**EXERCISE DATA**

Content starts

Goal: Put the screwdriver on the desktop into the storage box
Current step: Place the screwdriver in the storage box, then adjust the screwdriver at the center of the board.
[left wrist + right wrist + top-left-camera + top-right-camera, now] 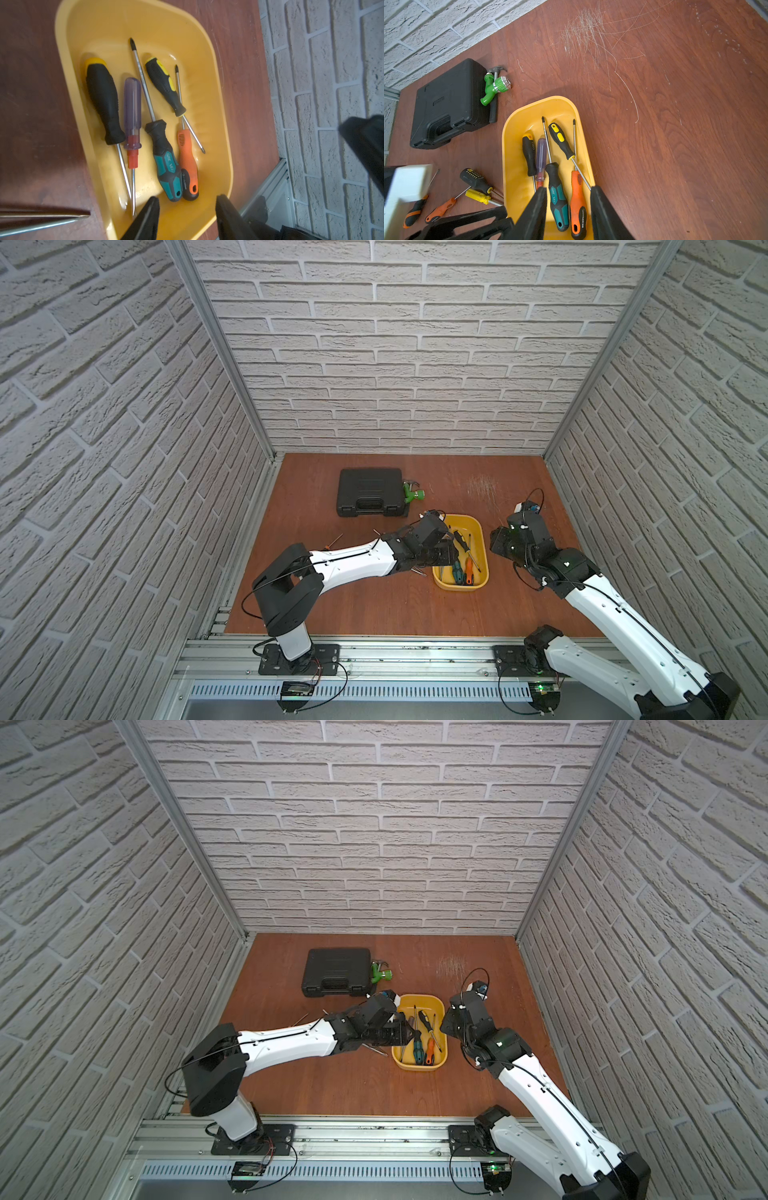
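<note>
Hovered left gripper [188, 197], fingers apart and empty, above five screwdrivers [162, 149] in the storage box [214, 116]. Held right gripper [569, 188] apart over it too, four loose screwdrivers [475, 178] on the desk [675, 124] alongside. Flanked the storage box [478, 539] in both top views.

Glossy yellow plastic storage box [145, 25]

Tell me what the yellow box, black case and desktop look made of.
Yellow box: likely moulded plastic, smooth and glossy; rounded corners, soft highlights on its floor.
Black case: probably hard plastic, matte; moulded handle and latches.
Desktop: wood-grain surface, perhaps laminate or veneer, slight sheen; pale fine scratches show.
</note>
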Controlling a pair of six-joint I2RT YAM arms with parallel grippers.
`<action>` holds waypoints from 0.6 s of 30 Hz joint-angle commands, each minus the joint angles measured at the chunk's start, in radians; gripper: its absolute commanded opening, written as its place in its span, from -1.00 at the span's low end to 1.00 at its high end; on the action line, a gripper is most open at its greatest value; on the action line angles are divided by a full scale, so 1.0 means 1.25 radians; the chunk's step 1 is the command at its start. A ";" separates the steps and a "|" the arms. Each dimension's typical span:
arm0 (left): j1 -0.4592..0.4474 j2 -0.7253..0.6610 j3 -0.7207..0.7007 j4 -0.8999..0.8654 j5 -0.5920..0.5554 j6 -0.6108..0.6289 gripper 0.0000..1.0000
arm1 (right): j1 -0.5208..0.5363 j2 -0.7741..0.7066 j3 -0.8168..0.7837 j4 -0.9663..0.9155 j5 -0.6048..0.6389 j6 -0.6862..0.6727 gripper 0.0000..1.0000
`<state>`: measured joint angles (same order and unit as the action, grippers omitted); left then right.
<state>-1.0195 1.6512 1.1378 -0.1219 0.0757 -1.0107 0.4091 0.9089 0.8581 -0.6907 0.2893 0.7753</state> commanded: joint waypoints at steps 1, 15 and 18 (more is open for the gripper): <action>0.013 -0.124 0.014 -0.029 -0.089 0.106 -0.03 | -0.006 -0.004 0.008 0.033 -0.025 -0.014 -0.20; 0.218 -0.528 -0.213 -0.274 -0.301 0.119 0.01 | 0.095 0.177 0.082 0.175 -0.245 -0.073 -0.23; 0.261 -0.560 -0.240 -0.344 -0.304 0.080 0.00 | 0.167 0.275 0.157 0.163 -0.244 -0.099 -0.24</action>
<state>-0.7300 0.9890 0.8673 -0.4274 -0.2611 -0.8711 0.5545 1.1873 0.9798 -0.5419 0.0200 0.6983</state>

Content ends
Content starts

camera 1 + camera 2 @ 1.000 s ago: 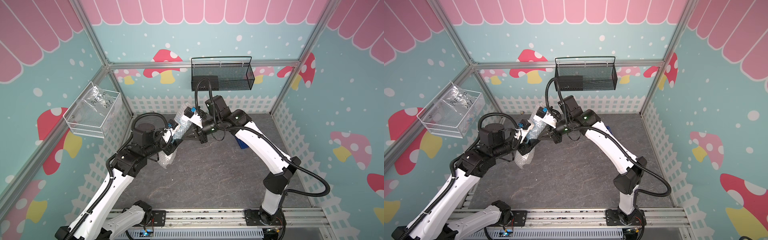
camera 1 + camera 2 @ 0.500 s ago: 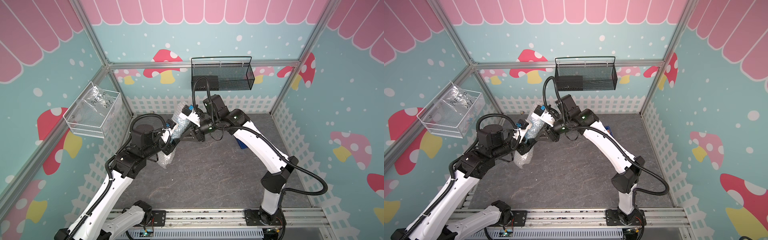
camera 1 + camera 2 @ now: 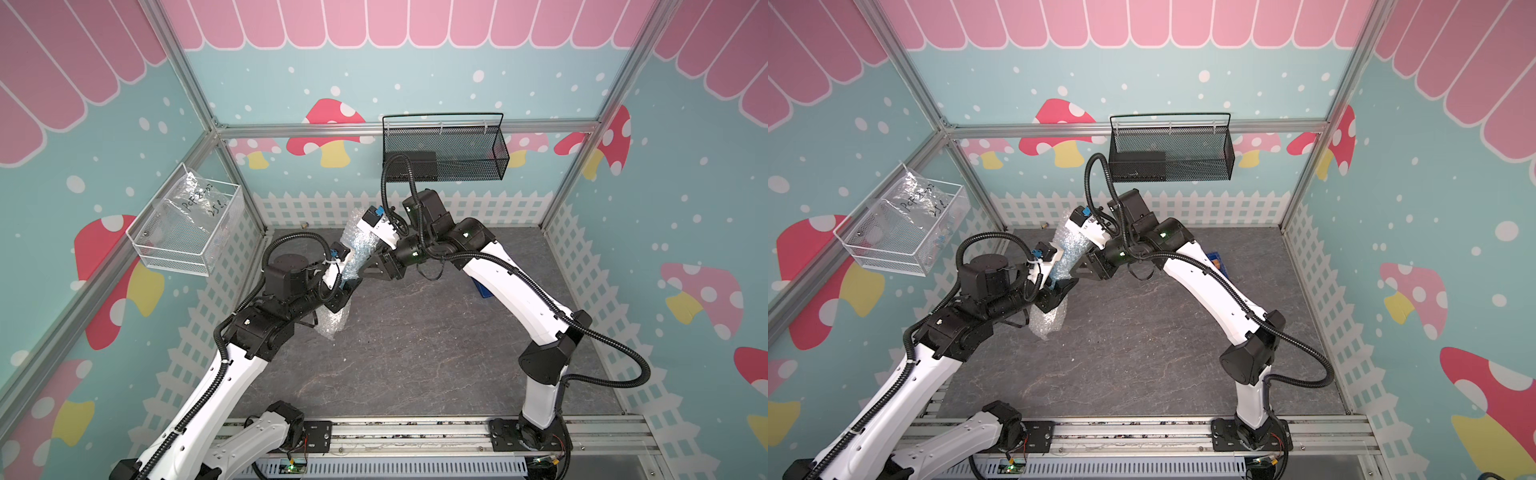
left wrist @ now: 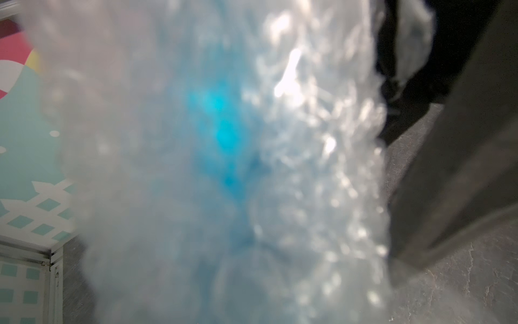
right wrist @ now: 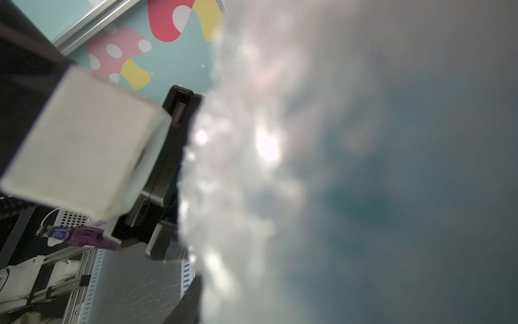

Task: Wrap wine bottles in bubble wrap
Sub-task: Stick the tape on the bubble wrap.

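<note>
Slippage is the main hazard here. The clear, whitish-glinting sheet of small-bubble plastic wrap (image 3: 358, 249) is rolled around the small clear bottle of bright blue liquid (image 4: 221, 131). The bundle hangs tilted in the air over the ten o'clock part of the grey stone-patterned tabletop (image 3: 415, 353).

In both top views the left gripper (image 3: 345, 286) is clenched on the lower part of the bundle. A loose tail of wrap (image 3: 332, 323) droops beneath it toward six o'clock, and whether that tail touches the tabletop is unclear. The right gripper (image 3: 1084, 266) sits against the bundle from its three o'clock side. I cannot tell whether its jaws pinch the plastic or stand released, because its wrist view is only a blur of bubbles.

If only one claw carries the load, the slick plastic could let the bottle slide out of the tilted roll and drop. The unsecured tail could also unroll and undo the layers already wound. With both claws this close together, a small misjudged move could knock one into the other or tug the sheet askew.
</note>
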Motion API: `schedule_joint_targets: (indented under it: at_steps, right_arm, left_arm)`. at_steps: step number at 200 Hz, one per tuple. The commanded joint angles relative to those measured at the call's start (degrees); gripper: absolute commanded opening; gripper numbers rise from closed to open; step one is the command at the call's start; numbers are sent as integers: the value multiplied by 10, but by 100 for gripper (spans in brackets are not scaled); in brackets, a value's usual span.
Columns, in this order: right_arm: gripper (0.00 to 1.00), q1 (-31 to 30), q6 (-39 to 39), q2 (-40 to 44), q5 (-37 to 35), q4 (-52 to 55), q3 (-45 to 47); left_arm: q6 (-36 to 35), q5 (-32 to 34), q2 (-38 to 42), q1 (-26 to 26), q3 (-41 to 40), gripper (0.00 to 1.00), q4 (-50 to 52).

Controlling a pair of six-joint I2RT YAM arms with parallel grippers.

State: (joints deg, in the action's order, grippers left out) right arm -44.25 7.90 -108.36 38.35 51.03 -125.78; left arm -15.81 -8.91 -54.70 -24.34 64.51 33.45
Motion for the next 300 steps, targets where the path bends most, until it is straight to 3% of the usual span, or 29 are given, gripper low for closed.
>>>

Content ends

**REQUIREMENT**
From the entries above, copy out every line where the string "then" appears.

**WRITTEN RESPONSE**
Current step: Place the screwdriver in the storage box, then adjust the screwdriver at the center of the board.
`<state>`: measured joint angles (same order and unit as the action, grippers omitted); left then right.

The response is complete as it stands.